Die Präsidialrepublik, die bei einem Referendum im vergangenen Jahr beschlossen wurde, schafft das Amt des Ministerpräsidenten ab. Die Regierung wird künftig vom Präsidenten geführt und ist nicht mehr dem Parlament verantwortlich, sondern dem Staatschef. Die Volksvertretung kann deshalb das Kabinett nicht mehr stürzen; nur in extremen Fällen können die Abgeordneten einen Präsidenten vor Gericht stellen lassen. Das Staatsoberhaupt ist nicht nur Regierungschef, sondern auch Oberbefehlshaber der Streitkräfte. Er ernennt Minister und viele Richter, stellt den Staatshaushalt auf und kann Dekrete erlassen.

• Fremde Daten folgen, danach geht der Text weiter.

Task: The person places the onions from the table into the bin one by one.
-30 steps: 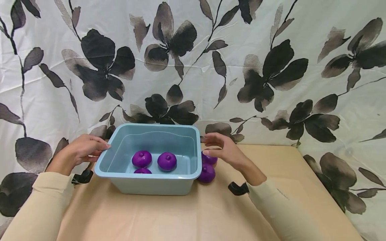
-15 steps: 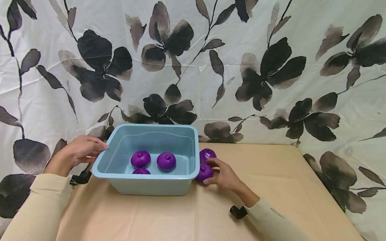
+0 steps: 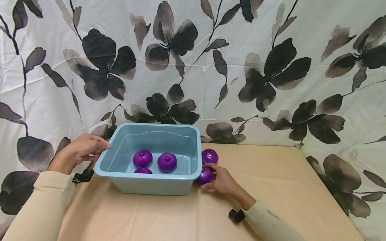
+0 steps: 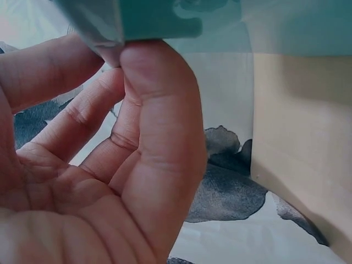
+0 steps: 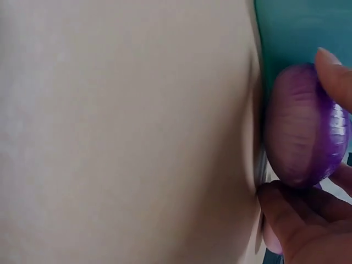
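A light blue plastic tub [image 3: 150,186] stands on the table, with purple onions [image 3: 142,158] visible inside it. My left hand [image 3: 82,150] pinches the tub's left rim; in the left wrist view the thumb [image 4: 165,126] presses the corner from one side and the fingers from the other. Outside the tub's right wall, my right hand [image 3: 223,180] grips a shiny purple onion [image 5: 300,126] between thumb and fingers, low by the table. Just behind it lies another purple onion [image 3: 209,155], close to the tub's side.
The table [image 3: 265,187] has a light tan cover. A white cloth with dark printed flowers [image 3: 169,67] hangs right behind it and down its right side. Small black wrist cameras [image 3: 236,216] sit below both hands.
My right hand has come down from the tub's right rim toward me and closed round the nearer onion. The left hand stays at the left rim, and the tub has not moved.
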`<state>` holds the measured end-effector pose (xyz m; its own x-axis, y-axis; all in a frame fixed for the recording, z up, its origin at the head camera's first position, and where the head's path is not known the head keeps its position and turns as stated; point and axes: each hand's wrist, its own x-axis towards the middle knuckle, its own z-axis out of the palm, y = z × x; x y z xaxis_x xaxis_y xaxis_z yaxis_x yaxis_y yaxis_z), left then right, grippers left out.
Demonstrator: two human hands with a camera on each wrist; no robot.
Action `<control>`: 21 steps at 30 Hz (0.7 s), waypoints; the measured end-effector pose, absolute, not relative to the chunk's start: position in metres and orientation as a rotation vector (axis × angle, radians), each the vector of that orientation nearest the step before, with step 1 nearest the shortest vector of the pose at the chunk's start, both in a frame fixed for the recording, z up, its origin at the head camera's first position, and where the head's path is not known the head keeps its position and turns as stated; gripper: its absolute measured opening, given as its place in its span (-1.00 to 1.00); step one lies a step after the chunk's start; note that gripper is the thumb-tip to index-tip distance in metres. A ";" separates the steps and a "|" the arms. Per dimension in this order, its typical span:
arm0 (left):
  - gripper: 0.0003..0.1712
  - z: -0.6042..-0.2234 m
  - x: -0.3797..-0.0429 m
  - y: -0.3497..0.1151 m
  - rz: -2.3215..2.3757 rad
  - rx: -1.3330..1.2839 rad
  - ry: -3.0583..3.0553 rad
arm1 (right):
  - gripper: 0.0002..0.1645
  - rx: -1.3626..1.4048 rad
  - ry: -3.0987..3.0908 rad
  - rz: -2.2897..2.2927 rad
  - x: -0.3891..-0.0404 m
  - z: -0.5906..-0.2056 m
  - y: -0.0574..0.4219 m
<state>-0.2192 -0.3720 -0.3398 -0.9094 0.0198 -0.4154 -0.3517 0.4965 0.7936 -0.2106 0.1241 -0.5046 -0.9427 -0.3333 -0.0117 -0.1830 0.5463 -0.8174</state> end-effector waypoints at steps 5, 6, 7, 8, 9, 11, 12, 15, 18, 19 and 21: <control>-0.86 -0.338 -0.219 -0.371 1.375 -0.279 2.373 | 0.04 -0.452 2.589 -1.364 -0.211 -0.502 0.124; -0.86 -0.338 -0.219 -0.370 1.374 -0.280 2.375 | 0.04 -0.457 2.599 -1.362 -0.211 -0.502 0.124; -0.86 -0.339 -0.219 -0.370 1.374 -0.281 2.376 | 0.04 -0.457 2.611 -1.360 -0.211 -0.502 0.124; -0.86 -0.339 -0.219 -0.370 1.375 -0.282 2.377 | 0.04 -0.454 2.628 -1.355 -0.211 -0.503 0.124; -0.86 -0.339 -0.219 -0.370 1.376 -0.283 2.377 | 0.04 -0.443 2.649 -1.346 -0.210 -0.503 0.124; -0.86 -0.340 -0.220 -0.369 1.377 -0.283 2.377 | 0.04 -0.409 2.667 -1.345 -0.209 -0.502 0.126; -0.86 -0.341 -0.220 -0.369 1.378 -0.283 2.377 | 0.04 -0.391 2.674 -1.345 -0.208 -0.501 0.127; -0.87 -0.341 -0.220 -0.369 1.375 -0.283 2.378 | 0.03 -0.355 2.684 -1.343 -0.207 -0.493 0.131; -0.87 -0.340 -0.219 -0.369 1.370 -0.281 2.382 | 0.02 -0.366 2.677 -1.360 -0.206 -0.483 0.135; -0.87 -0.340 -0.219 -0.369 1.369 -0.279 2.383 | 0.01 -0.370 2.664 -1.373 -0.205 -0.479 0.137; -0.87 -0.340 -0.219 -0.369 1.369 -0.276 2.384 | -0.01 -0.380 2.635 -1.402 -0.203 -0.470 0.140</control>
<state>-0.2187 -0.3689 -0.3398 -0.9098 0.0168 -0.4146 -0.3496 0.5074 0.7876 -0.2033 0.1404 -0.4698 -0.9594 -0.2821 0.0013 -0.1587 0.5361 -0.8291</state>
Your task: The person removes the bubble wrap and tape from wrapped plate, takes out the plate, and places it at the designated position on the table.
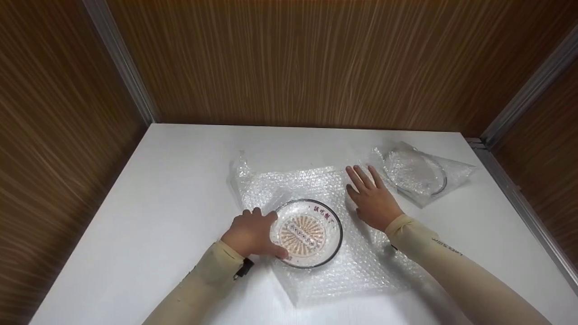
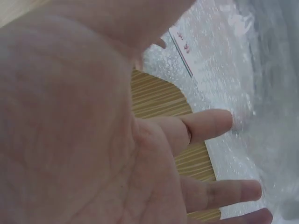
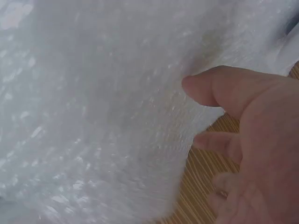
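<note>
A round clear glass plate [image 1: 306, 233] with an orange sunburst print and red characters lies on a sheet of bubble wrap [image 1: 361, 266]. My left hand [image 1: 254, 234] rests at the plate's left rim, its thumb over the lower-left edge. In the left wrist view, the fingers [image 2: 210, 123] of that hand stretch out straight and spread beside the bubble wrap. My right hand [image 1: 374, 202] lies over the wrap's right part, right of the plate, with fingers extended and spread. The right wrist view has its thumb [image 3: 205, 87] against the bubble wrap.
Another round glass dish [image 1: 415, 174], wrapped in bubble wrap, lies at the back right of the white table [image 1: 180, 180]. Wood-grain panels [image 1: 289, 63] with metal corner posts stand behind and on both sides.
</note>
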The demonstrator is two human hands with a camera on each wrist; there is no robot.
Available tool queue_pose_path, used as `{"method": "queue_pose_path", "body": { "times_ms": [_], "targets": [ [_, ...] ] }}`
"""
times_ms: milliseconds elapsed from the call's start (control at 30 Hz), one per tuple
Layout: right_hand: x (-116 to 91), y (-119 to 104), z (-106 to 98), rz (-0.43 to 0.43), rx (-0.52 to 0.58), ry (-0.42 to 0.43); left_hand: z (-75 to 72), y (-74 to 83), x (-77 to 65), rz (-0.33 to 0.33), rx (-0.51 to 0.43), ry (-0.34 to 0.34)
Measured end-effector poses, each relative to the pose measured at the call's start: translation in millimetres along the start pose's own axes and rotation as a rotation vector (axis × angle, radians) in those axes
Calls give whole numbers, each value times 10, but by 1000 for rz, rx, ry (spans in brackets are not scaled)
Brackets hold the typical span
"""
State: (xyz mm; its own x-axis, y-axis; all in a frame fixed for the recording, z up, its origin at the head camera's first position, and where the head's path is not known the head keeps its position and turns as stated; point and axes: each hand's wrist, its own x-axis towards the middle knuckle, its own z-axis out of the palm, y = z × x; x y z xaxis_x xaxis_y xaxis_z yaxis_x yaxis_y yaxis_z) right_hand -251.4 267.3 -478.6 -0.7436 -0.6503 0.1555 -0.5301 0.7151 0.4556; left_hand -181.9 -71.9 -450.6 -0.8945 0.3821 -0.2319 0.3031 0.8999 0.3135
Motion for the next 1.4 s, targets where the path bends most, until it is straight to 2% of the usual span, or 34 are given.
{"method": "queue_pose_path", "body": {
  "times_ms": [100,300,367,433,533,633,833,967,1133,1267,1400],
  "targets": [
    [7,-30,31,17,136,-36,14,25,-2,-24,23,-4],
    [43,46,86,69,493,-249,59,30,9,7,43,12],
    [57,93,101,70,568,-303,67,31,7,19,36,16],
    [73,134,110,58,606,-321,71,34,5,27,24,15],
    [99,174,120,37,617,-290,69,35,1,33,13,23],
    [129,193,124,56,618,-284,66,33,-5,41,6,33],
    [182,237,145,168,621,-372,61,27,-14,55,-9,37],
    [197,260,189,149,618,-419,66,24,-18,67,5,25],
    [204,269,204,141,667,-483,64,6,5,69,14,11],
    [205,249,177,161,668,-496,55,-45,44,70,19,-13],
    [188,196,116,163,674,-474,28,-113,72,78,-1,-39]
  ]
}}
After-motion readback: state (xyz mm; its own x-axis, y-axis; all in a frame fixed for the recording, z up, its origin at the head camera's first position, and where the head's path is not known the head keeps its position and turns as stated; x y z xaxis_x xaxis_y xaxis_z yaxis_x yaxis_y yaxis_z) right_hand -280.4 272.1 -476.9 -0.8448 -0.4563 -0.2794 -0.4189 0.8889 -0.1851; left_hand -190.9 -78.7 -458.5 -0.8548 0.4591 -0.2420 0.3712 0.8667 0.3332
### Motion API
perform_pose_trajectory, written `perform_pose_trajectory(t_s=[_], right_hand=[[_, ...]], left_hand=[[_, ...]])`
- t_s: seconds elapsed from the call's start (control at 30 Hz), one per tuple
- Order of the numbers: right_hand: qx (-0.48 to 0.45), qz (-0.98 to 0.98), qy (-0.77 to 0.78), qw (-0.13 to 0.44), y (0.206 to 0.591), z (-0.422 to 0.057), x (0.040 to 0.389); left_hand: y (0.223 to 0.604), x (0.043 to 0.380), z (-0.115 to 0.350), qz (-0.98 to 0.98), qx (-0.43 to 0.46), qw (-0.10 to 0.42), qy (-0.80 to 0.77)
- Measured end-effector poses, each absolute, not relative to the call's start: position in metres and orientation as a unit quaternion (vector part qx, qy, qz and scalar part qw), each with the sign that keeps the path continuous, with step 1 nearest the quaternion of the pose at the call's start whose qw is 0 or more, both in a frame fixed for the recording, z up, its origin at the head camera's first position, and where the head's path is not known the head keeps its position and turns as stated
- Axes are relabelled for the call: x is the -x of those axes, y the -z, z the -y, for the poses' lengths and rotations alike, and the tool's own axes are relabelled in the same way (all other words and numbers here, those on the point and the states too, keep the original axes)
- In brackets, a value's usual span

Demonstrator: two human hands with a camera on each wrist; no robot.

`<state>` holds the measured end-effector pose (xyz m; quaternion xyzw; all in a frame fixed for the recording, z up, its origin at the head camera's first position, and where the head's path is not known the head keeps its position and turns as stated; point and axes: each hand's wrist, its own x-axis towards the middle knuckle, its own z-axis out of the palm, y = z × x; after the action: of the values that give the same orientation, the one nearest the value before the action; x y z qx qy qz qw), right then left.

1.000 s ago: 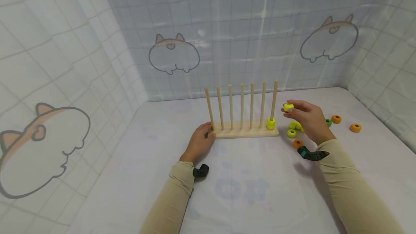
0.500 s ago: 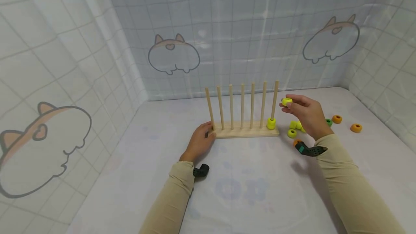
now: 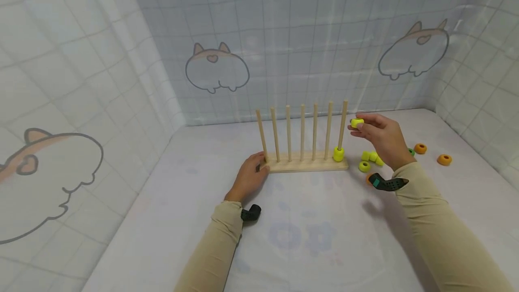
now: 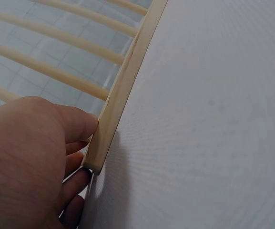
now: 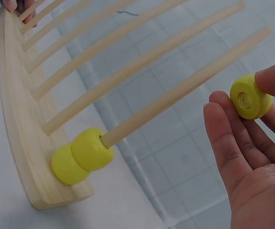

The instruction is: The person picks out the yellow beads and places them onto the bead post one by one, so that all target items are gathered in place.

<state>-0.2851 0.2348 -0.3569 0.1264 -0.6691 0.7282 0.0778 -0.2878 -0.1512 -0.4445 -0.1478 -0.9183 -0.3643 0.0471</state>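
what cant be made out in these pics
Nearest orange bead, head view: mostly hidden by the black wrist device.
Green bead, head view: mostly hidden by the right grip; whether more beads lie behind it can't be told.
Pegs, left wrist view: tops cut off by the picture's edges.
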Motion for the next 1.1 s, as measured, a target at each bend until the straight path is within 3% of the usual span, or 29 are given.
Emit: perform_pose_trajectory(t_s=[1.1], right_hand=[[-0.136, 0.628, -0.762, 0.086, 0.34, -0.226, 0.287]], left_hand=[[0.444, 0.282, 0.152, 0.919, 0.141, 0.043, 0.367]])
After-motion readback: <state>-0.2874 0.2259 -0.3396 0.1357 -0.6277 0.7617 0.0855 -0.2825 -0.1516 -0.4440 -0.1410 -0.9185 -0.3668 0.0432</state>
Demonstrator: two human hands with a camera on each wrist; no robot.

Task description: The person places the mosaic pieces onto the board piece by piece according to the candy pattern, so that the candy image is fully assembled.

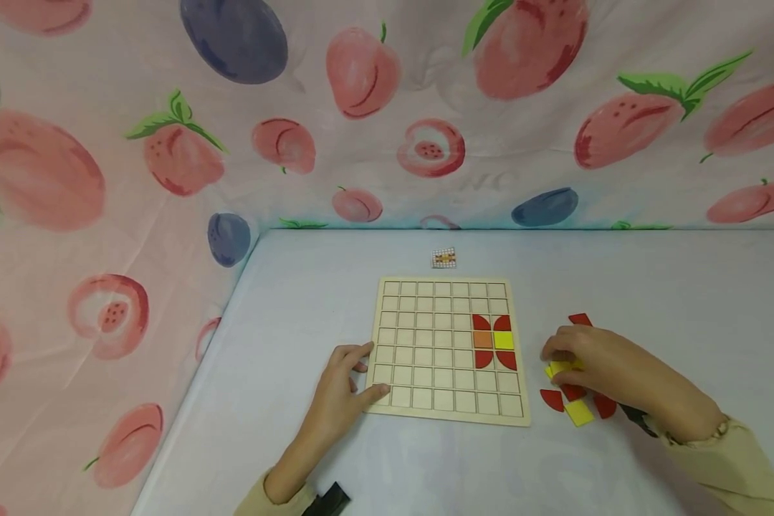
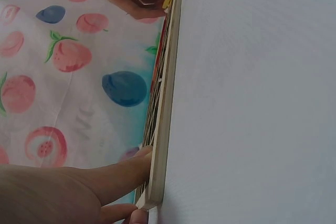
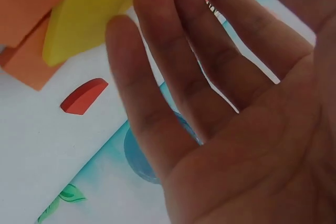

Allerdings behält das Parlament das Recht zur Gesetzgebung und kann Erlasse des Präsidenten überstimmen. Zudem kann die Volksvertretung den Haushaltsentwurf des Staatsoberhauptes ändern und über Krieg und Frieden entscheiden. Bei der Ausarbeitung seines Plans ging Erdogan davon aus, dass das Parlament weiter von seiner Partei AKP beherrscht wird. Dies könnte sich am Sonntag jedoch ändern. Der Staatschef kann zwar ein widerspenstiges Parlament auflösen und Neuwahlen ansetzen, doch damit wird nach dem neuen System automatisch auch eine neue Präsidentenwahl anberaumt – Erdogan würde seine eigene Amtszeit verkürzen. Auch die Präsidialrepublik wird ihm also möglicherweise nicht jene Machtfülle bringen, die er anstrebt.